Open AccessCrystallization and preliminary X‐ray crystallographic study of a methyltransferase involved in 2‐methylisoborneol biosynthesis in Streptomyces lasaliensis
Author(s) -
Ariyawutthiphan Orapin,
Ose Toyoyuki,
Tsuda Muneya,
Gao YongGui,
Yao Min,
Minami Atsushi,
Oikawa Hideaki,
Tanaka Isao
Publication year - 2011
Publication title -
acta crystallographica section f
Language(s) - English
Resource type - Journals
ISSN - 1744-3091
DOI - 10.1107/s1744309110051523
Subject(s) - biosynthesis , pyrophosphate , stereochemistry , farnesyl pyrophosphate , chemistry , o methyltransferase , crystallization , methyltransferase , cofactor , terpenoid , enzyme , biochemistry , methylation , organic chemistry , dna
The biosynthetic pathway of the off‐flavour terpenoid alcohol 2‐methylisoborneol (2‐MIB) requires geranyl pyrophosphate methyltransferase (GPPMT) to methylate GPP before the cyclization reaction.
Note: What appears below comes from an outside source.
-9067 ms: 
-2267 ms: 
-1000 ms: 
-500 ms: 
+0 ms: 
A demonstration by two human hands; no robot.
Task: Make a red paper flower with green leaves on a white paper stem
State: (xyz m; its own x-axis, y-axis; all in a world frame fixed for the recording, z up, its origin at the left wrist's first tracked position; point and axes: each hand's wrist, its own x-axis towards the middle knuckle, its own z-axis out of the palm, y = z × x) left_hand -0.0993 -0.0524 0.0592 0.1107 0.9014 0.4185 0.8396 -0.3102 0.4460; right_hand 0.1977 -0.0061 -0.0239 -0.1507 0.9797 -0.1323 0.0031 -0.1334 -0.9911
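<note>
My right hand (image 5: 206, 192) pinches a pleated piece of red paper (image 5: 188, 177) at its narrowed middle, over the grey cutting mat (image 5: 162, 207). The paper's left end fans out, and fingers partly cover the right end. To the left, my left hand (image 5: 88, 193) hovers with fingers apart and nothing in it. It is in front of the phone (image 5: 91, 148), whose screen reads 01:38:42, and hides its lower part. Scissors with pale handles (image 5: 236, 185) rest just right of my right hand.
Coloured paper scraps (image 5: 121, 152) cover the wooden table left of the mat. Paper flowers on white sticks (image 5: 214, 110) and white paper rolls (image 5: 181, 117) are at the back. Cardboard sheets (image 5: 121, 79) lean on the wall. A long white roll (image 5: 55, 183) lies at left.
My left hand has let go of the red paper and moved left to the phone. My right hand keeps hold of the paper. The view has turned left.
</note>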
GPPMT is the first example of an S ‐adenosyl‐ l ‐methionine‐dependent methyltransferase that acts on general intermediates such as geranyl pyrophosphate and farnesyl pyrophosphate in isoprenoid biosynthetic pathways. In this study, recombinant GPPMT was overproduced, purified and crystallized in the absence and presence of cofactor, cofactor analogue and substrate. Well diffracting crystals of apo GPPMT containing one molecule in the asymmetric unit were obtained and the structure of this form was solved by the molecular‐replacement method. Two crystal forms of the tertiary complex with GPP and sinefungin were also obtained. Structure analysis of these crystals is currently under way in order to understand the enzyme reaction mechanism.